Research Focus
Deep Learning
We investigate deep learning methods and develop new methods that are more efficient, robust, accurate, scalable, transferable, and explainable. The area that we are working on include domain generalization, knowledge distillation, long-tailed recognition, and self-supervised learning.
Super-Resolution
Our team is the first to introduce the use of deep neural networks to directly predict super-resolved images. Our journal paper on image super-resolution was selected as the `Most Popular Article' by IEEE Transactions on Pattern Analysis and Machine Intelligence in 2016. It remains as one of the top 10 articles to date. Popular image and video super-resolution methods developed by our team include SRCNN, ESRGAN, EDVR, GLEAN and BasicVSR.
Natural Language Processing
Visual recognition and language understanding are two challenging tasks in artificial intelligence. We investigate and develop new deep learning models that can reason from language and visual cues. The many applications based on these models include image retrieval using complex test queries, learning from weakly supervised text, aligning images and text in large data collections, and generating images from textual description.
Content Editing and Generation
We research new methods for generating high-resolution, realistic and novel contents in images and videos. We are also interested in investigating fundamental concepts in generative models. Some of our works include scene deocclusion, video inpainting, image generation, and image manipulation.
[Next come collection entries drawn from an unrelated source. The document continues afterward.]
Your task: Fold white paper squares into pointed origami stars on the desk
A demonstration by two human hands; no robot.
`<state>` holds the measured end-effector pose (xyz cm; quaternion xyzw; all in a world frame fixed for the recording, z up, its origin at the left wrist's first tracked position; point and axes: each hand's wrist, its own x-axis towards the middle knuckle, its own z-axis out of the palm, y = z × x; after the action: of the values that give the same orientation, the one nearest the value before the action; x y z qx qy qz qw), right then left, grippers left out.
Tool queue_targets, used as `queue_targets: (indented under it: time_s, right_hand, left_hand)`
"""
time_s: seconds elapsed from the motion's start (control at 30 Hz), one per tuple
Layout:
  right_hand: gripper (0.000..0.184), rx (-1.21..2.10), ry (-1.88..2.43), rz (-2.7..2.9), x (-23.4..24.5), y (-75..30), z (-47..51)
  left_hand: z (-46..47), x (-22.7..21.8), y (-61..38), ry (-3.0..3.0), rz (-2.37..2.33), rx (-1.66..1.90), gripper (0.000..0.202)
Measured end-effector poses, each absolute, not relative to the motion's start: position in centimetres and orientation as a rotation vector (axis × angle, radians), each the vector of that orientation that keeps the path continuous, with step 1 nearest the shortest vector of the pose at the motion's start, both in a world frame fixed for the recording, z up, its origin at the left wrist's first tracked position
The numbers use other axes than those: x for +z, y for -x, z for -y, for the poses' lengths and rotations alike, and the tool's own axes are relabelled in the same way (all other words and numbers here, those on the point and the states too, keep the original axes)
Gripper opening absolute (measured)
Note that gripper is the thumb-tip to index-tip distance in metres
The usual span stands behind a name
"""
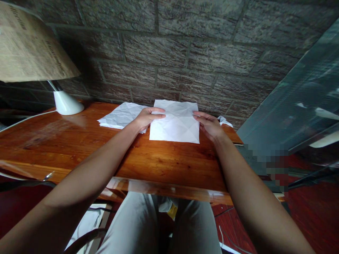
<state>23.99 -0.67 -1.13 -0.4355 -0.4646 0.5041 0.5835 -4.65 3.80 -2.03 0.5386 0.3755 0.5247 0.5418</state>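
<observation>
A white sheet of paper [174,123] with crossing crease lines is held up over the desk, facing me. My left hand [148,118] pinches its left edge between thumb and fingers. At the opposite edge, my right hand [210,124] grips the sheet the same way, some fingers hidden behind it. A stack of creased white paper [122,114] lies on the desk just left of the sheet, partly covered by my left hand and forearm. Behind my right hand a small piece of folded white paper [225,121] is partly visible.
The wooden desk [161,165] stands against a dark brick wall [169,53]. A lamp [66,102] with a printed shade is at the left, its white cord running off the desk. On the right is a greenish glass panel [286,91]. My legs are under the front edge.
</observation>
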Motion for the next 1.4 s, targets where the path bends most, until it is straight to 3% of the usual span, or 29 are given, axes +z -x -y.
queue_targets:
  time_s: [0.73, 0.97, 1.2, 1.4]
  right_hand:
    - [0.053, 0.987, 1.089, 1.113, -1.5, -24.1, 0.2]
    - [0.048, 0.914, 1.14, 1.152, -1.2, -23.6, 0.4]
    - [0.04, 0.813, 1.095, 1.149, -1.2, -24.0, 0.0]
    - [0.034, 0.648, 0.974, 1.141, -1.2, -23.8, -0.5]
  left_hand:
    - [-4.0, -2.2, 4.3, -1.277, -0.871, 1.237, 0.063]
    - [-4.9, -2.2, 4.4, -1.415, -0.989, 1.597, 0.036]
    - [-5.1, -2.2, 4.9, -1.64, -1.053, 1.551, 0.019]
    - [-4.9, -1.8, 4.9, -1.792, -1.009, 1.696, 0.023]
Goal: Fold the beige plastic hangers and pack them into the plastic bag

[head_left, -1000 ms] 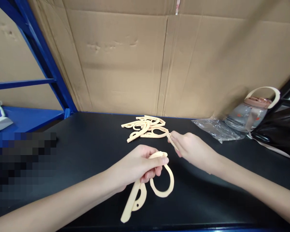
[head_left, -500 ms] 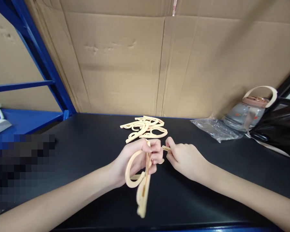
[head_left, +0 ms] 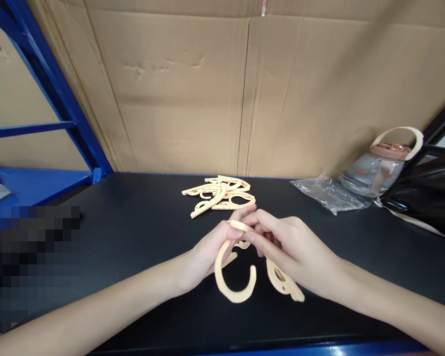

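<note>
A cream plastic folding hanger point(head_left: 234, 295) is held between both hands above the black tabletop, its curved hook hanging down toward me. My left hand point(head_left: 211, 249) is closed on the hanger's upper middle, the thumb pressed by the joint. Meeting it from the right, my right hand point(head_left: 292, 247) pinches the same part with thumb and fingers. One hanger arm slants out below my right hand; parts of the other show behind my left fingers. Beyond my hands lies a pile of several similar cream hangers point(head_left: 222, 193), partly overlapping.
Crumpled clear plastic packaging point(head_left: 330, 194) lies at the back right, beside a transparent bottle point(head_left: 371, 173) with a brown lid and cream handle. A black bag point(head_left: 426, 193) stands at the right edge. Cardboard point(head_left: 178, 99) walls the back; a blue metal frame point(head_left: 65, 94) rises at the left.
My right hand has moved in to the left and now grips the hanger alongside my left hand. The hanger has turned: its hook now faces me and one arm points down to the right.
</note>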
Image and Video Understanding
We explore effective and efficient methods to detect, segment and recognize objects in complex scenes. We were the champion in COCO 2019 Object Detection Challenge 2019, and Open Images Challenge 2019.
3D Scene Understanding
We explore various tasks related to 3D reconstruction and perception, e.g, 3D shape generation and 3D human recovery. Our recent work include Variational Relational Point Completion Network, Unsupervised 3D Shape Completion through GAN Inversion and LiDAR-based Panoptic Segmentation.
Distributed Learning
We research and develop new efficient GPU cluster schedulers, and a cloud resource orchestration system for deep learning inference workloads. We also investigate new federated learning methods to enable users to collaboratively learn a model while keeping al personal data in its original location.
Media Forensics
The popularization of Deepfakes on the internet has set off alarm bells among the general public and authorities, in view of the conceivable perilous implications. We have proposed two large-scale datasets for face forgery detection. See DeeperForensics and ForgeryNet.